• [AIM OF THE TASK]
Pick each line containing "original" out of the records.

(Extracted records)

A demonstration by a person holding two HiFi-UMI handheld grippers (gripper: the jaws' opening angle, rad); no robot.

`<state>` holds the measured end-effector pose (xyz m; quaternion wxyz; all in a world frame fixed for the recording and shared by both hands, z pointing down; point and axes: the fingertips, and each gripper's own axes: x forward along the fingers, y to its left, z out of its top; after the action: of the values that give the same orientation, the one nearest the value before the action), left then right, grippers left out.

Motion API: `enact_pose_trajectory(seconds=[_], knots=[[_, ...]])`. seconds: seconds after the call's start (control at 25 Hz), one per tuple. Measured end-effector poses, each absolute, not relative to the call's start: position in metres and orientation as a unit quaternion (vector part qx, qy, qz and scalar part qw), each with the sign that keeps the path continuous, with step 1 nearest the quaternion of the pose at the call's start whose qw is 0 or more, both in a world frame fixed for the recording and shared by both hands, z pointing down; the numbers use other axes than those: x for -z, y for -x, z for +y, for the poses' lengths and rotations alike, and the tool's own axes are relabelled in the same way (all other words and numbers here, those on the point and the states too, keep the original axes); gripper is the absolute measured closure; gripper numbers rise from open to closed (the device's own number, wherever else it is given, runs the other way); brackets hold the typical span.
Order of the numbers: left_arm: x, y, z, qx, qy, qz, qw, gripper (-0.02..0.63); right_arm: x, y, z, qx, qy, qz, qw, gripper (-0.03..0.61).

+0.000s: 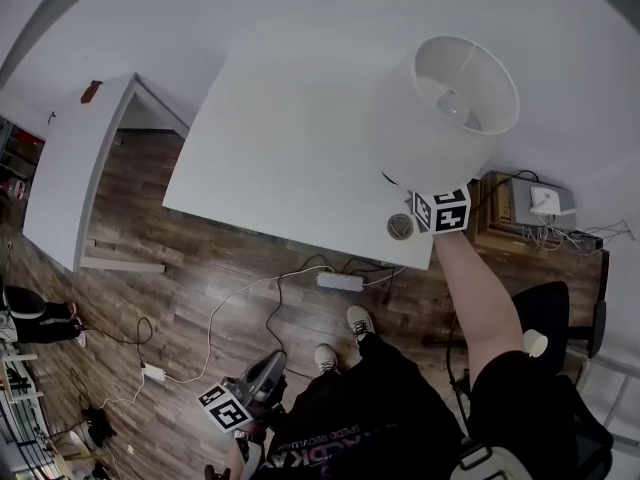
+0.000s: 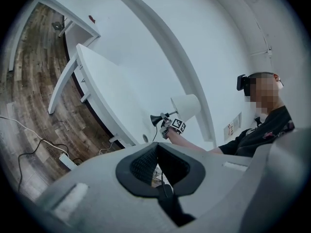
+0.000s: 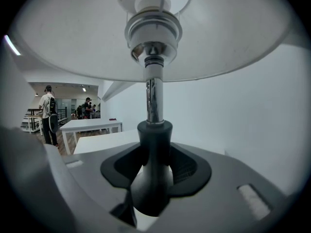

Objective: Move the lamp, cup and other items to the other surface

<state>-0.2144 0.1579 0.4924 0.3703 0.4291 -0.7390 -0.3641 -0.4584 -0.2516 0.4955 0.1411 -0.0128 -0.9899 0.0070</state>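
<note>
Right hand-held gripper [image 3: 154, 166]: jaws closed on the black neck of the lamp [image 1: 445, 103], one pad on each side, just under its chrome stem.
Lamp position: carried at the end of the person's outstretched right arm [image 1: 480, 288], over the near right corner of the white tabletop [image 1: 290, 138]. The shade's open top faces the head camera, with the bulb visible inside.
Lamp base: a flared black cone. In the left gripper view it looks clear of the tabletop, though contact cannot be ruled out.
Left hand-held gripper [image 2: 158, 165]: jaws apart with nothing between them. It is held low by the person's left side, above the wooden floor [image 1: 200, 258] and well apart from the lamp.
Small round object [image 1: 400, 228]: sits on the tabletop's near corner, just beside the right hand-held gripper's marker cube. I cannot tell whether it is the cup.
Second table [image 1: 75, 178]: white, standing to the left of the first. A small dark item [image 1: 91, 91] lies near its far end.
Floor: a white power strip [image 1: 340, 281] lies under the near edge of the tabletop, with cables trailing from it.
Right side: a low wooden cabinet [image 1: 500, 230] carries a white box [image 1: 550, 200], and a black chair [image 1: 560, 318] stands beside the person.
Background: people stand in the room beyond, seen in the right gripper view.
</note>
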Motion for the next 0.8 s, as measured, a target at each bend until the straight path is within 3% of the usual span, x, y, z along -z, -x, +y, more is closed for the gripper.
enact_pose_trajectory(seconds=[0.8], knots=[[-0.474,0.21,0.17,0.348,-0.525,-0.685,0.366,0.62,-0.434,0.335,-0.299,-0.001,-0.119,-0.985,0.125,0.419]])
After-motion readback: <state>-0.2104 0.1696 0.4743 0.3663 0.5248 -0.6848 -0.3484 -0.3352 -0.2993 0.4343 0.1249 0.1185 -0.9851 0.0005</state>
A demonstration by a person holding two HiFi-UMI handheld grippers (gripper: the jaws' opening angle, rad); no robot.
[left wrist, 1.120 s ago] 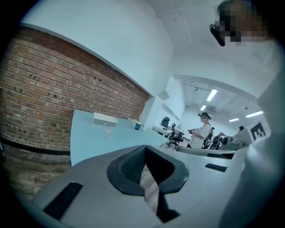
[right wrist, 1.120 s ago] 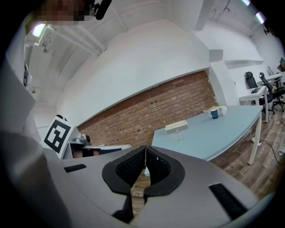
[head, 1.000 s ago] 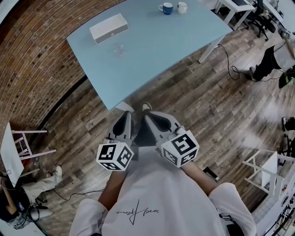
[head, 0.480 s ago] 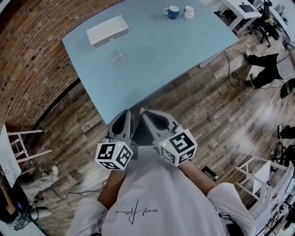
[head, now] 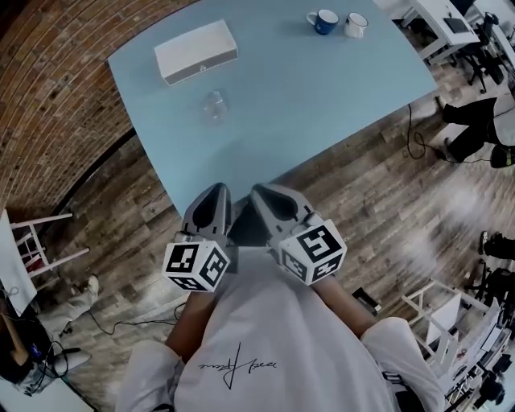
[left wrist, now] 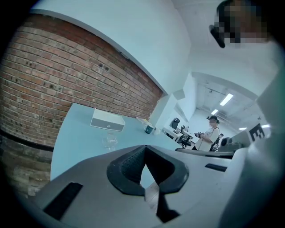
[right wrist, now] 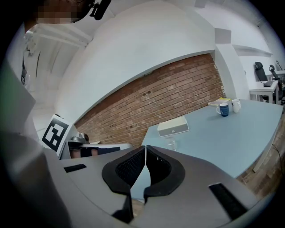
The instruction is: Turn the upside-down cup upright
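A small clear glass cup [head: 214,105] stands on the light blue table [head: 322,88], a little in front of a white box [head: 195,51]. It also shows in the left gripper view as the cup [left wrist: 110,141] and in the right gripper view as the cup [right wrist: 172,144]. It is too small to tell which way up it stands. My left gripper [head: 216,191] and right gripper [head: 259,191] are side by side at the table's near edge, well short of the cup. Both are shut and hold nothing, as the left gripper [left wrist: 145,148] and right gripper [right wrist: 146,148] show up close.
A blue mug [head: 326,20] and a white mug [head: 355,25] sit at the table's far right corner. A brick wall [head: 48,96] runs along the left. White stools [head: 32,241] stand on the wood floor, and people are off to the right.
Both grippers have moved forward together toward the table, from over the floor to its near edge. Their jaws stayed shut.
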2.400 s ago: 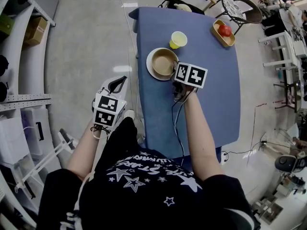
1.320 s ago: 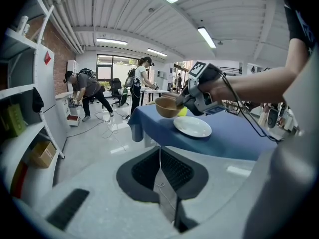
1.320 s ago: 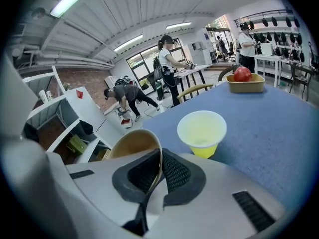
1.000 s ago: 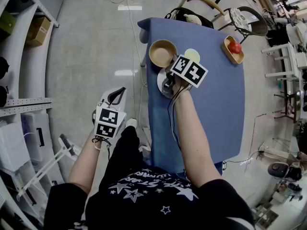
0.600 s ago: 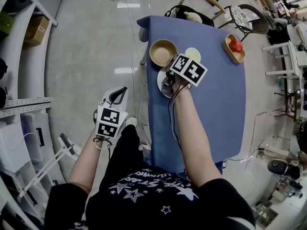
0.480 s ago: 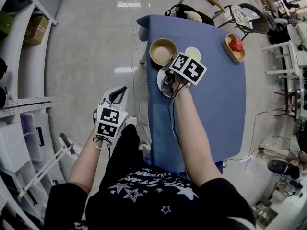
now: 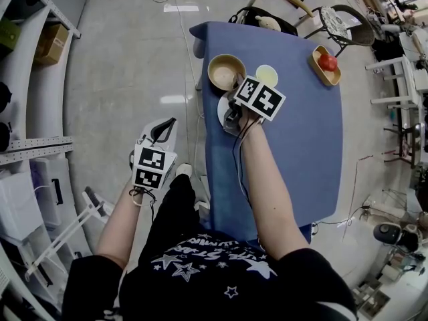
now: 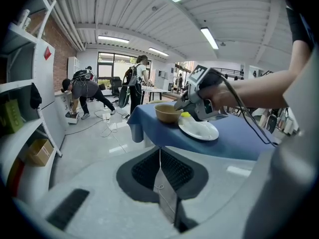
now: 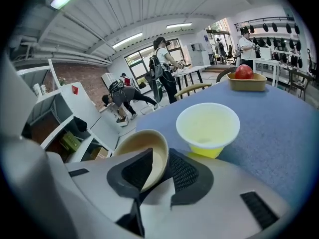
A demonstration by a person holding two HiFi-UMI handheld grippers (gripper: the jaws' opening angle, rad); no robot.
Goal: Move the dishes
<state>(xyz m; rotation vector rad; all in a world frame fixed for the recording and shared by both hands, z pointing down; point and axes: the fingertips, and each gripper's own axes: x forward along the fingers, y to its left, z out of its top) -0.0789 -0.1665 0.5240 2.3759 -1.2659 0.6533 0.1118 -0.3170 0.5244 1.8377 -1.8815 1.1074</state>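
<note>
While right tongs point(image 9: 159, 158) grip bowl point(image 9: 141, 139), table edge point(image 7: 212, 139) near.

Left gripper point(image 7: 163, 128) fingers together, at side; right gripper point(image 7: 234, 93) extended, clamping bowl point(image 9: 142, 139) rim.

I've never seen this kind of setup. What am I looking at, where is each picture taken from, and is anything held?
A person holds hand-held tongs in each hand; there is no robot. One picture comes from a camera on the person's head, looking down; the other two come from cameras riding on the tongs. On the blue table stand a tan bowl, a yellow cup, a white plate and a wooden tray with a red fruit. The right tongs grip the bowl's rim. The left tongs hang beside the table, shut and empty.
</note>
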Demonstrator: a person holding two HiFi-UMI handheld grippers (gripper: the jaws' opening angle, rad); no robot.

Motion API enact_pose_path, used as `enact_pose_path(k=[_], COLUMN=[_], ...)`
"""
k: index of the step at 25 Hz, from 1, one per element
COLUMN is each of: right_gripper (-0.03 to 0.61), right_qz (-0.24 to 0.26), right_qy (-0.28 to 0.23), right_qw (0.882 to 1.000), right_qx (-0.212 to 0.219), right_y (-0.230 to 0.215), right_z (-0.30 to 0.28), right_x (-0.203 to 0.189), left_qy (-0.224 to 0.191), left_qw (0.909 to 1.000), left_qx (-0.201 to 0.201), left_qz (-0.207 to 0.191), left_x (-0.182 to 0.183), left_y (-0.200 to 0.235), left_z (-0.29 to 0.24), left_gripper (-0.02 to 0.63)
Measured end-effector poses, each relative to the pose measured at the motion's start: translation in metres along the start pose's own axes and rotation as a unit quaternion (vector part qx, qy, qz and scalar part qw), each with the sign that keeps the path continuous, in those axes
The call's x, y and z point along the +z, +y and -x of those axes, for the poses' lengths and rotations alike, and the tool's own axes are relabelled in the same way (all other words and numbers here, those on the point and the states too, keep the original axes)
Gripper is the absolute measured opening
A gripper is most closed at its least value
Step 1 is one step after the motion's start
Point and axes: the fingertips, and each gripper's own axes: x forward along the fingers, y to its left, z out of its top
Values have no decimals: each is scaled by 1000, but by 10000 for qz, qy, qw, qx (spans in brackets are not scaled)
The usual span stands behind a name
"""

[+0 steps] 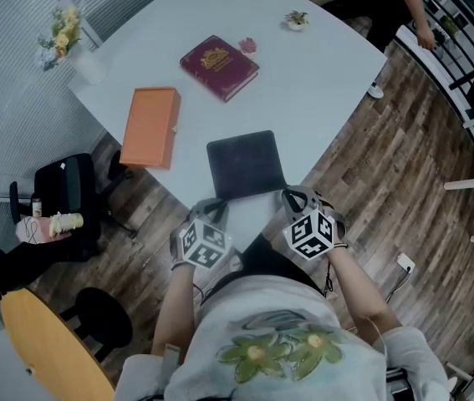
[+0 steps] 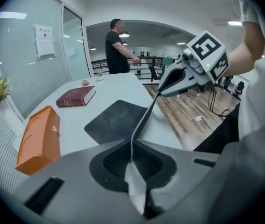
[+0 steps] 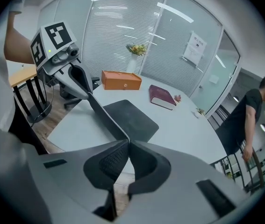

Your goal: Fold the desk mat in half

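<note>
Left hand-held gripper (image 2: 131,158) on desk mat (image 2: 115,120)

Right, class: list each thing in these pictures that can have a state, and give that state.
Mat: near edge lifted, far part flat on table, not yet folded.
Left gripper: shut on mat's near edge.
Right gripper: shut on mat's near edge.
Book: closed, lying flat.
Box: closed, lying flat.

Head view looks steeply down — gripper views face inward across the mat (image 1: 245,164)
</note>
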Motion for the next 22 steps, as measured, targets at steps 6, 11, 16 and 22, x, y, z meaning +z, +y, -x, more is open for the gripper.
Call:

• [EXPECTED ANSWER]
Motion API: `enact_pose_trajectory(seconds=[_], knots=[[_, ...]])`. seconds: seconds after the call's start (control at 25 Hz), one per tuple. Measured end-effector poses, each absolute, not relative to the call's start: position in metres and orientation as a unit quaternion (vector part qx, qy, qz and scalar part qw), each with the sign that keeps the path continuous, with step 1 nearest the quaternion of the pose at the call's start whose qw is 0 or more, both in a world frame fixed for the recording and shared by both hands, z pointing down; the numbers use other axes than those: x for -z, y for -x, z for +y, for the poses' lengths and rotations alike, and the tool's own axes are relabelled in the same way (all other words and numbers here, those on the point and the states too, keep the original axes); gripper is the absolute measured closure; gripper numbers rise from open to closed (the device's own number, wherever else it is given, runs the other way); brackets hold the typical span.
The call's x, y and z point along the +z, +y and -x of those axes, for the poses' lengths and rotations alike, and the tool's own axes are relabelled in the same way (all other words and numbers here, those on the point and the states too, keep the original axes)

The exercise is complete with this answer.